Oil prices surge while global shares retreat after Israel's strike on 
		Iran
		
		[June 13, 2025]  By 
		DAVID McHUGH and JIANG JUNZHE 
						
		FRANKFURT, Germany (AP) — Oil surged, stocks fell and investors sought 
		safety in the U.S. dollar and government bonds Friday after Israel 
		struck Iranian nuclear and military targets in an attack that raised the 
		risk of all-out war between them. 
		 
		U.S. benchmark crude oil rose by $4.97, or 7.3%, to $72.91 per barrel. 

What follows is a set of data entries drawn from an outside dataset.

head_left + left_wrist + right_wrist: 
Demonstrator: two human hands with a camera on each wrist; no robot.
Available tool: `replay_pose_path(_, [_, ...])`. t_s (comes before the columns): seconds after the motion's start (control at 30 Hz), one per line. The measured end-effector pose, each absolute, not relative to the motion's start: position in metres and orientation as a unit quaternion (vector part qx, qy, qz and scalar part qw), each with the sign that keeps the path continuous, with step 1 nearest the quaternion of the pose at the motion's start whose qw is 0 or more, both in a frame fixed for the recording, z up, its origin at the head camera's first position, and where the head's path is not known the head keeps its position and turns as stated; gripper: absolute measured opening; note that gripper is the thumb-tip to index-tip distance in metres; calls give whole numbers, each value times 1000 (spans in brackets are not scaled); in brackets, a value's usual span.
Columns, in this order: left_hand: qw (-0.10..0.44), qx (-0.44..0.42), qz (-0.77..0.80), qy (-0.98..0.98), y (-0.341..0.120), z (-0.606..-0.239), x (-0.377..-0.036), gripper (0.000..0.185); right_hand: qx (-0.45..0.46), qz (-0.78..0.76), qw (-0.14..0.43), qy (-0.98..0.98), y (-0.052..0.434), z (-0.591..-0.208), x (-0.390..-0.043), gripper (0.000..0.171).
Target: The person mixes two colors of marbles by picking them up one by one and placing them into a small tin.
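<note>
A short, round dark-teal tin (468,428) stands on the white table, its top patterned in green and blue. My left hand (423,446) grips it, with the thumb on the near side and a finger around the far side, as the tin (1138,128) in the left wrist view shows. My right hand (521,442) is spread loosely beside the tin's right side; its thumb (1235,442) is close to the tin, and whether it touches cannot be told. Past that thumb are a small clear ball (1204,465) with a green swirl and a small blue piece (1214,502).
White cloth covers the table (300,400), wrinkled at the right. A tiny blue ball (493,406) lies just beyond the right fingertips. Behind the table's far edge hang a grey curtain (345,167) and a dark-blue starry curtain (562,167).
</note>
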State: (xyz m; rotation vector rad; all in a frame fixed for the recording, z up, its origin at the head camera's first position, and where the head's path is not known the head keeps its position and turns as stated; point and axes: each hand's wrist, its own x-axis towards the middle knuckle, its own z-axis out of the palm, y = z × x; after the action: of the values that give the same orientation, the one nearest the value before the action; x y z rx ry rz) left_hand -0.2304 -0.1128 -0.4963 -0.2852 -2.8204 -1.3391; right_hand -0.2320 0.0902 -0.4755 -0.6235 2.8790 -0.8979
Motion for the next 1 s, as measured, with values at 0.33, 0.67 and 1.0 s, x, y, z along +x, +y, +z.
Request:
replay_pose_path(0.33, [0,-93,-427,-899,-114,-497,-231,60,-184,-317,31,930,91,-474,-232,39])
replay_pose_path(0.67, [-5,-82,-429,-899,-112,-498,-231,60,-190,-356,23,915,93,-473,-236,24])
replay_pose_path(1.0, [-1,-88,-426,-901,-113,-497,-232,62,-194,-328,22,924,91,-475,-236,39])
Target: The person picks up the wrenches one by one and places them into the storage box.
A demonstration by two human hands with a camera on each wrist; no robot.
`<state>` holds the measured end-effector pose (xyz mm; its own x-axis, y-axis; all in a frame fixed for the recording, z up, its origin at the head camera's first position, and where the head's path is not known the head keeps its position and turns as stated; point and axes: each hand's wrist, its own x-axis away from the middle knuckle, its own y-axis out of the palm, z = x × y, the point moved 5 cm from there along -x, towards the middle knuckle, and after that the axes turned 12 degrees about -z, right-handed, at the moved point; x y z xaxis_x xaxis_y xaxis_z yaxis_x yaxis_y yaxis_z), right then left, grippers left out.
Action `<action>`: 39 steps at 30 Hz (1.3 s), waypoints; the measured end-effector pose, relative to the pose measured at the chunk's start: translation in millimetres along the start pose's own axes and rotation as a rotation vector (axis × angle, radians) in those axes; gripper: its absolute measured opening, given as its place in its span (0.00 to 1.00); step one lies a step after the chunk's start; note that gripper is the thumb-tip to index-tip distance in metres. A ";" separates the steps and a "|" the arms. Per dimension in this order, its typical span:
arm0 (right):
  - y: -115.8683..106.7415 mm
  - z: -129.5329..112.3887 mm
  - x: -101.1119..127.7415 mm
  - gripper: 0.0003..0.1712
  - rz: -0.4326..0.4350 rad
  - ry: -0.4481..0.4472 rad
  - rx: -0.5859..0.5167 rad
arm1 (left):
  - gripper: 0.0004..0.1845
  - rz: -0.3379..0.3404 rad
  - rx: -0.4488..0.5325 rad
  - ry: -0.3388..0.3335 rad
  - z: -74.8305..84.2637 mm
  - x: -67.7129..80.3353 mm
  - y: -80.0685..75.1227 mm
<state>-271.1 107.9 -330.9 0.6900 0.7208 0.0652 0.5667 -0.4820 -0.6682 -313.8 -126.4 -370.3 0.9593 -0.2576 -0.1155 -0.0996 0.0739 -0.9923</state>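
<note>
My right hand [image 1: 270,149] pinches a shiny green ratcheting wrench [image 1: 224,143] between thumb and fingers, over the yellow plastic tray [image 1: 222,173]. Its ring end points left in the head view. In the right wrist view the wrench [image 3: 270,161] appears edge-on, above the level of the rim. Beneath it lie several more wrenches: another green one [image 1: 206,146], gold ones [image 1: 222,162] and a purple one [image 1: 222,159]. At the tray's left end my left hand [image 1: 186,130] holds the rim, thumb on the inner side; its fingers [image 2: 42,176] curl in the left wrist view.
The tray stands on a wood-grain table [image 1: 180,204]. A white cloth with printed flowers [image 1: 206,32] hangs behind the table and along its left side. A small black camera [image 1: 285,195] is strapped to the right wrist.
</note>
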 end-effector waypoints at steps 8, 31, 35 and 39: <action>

		Brent crude, the international standard, increased by $4.78 to $74.15 
		per barrel, a gain of 6.67% 
		 
		Oil prices are likely to rise in the short term but the key question is 
		whether exports are affected, said Richard Joswick, head of near-term 
		oil at S&P Global Commodity Insights. “When Iran and Israel exchanged 
		attacks previously, prices spiked initially but fell once it became 
		clear that the situation was not escalating and there was no impact on 
		oil supply,” he wrote in an emailed analysis. 
		 
		“Oil price risk premiums could rise sharply if Iran conducts broader 
		retaliatory attacks, especially if on targets other than in Israel,” 
		Joswick said. 
		 
		China is the only customer for Iranian oil but could seek alternative 
		supplies from Middle Eastern exporters and Russia, he said. 
		 
		Iran's oil trade is restricted by Western sanctions and import bans, and 
		Israel exports only small amounts of oil and oil products. 
		 
		Futures for the S&P 500 fell 1.2% ahead of the U.S. market open while 
		those for the Dow Jones Industrial Average lost 1.2%. In Europe, 
		Germany’s DAX dropped 1.4% to 23,437.61, and the CAC 40 in Paris gave up 
		1% to 7,685.89. Britain’s FTSE 100 slipped 0.5% to 8,840.95. 
		 
		The yield on the 10-year Treasury fell to 4.35% from 4.41% late 
		Wednesday and from roughly 4.80% early this year. 
						
		
		  
						
		In currency trading early Friday, the U.S. dollar gained 0.3% against 
		the Japanese yen, to 143.93 yen, and 0.47% against the euro, which eased 
		to $1.153. The yield on U.S. 10-year Treasurys fell 0.01 percentage 
		point to 4.347%; bond yields and prices move in opposite directions. 
		 
		Treasurys and the dollar often rise when investors fell less inclined to 
		take risks. 
		 
		In Asia, Tokyo's Nikkei 225 fell 0.9% to 37,834.25 while the Kospi in 
		Seoul edged 0.9% lower to 2,894.62. Hong Kong's Hang Seng retreated 0.6% 
		to 23,892.56 and the Shanghai Composite Index lost 0.8% to 3,377.00. 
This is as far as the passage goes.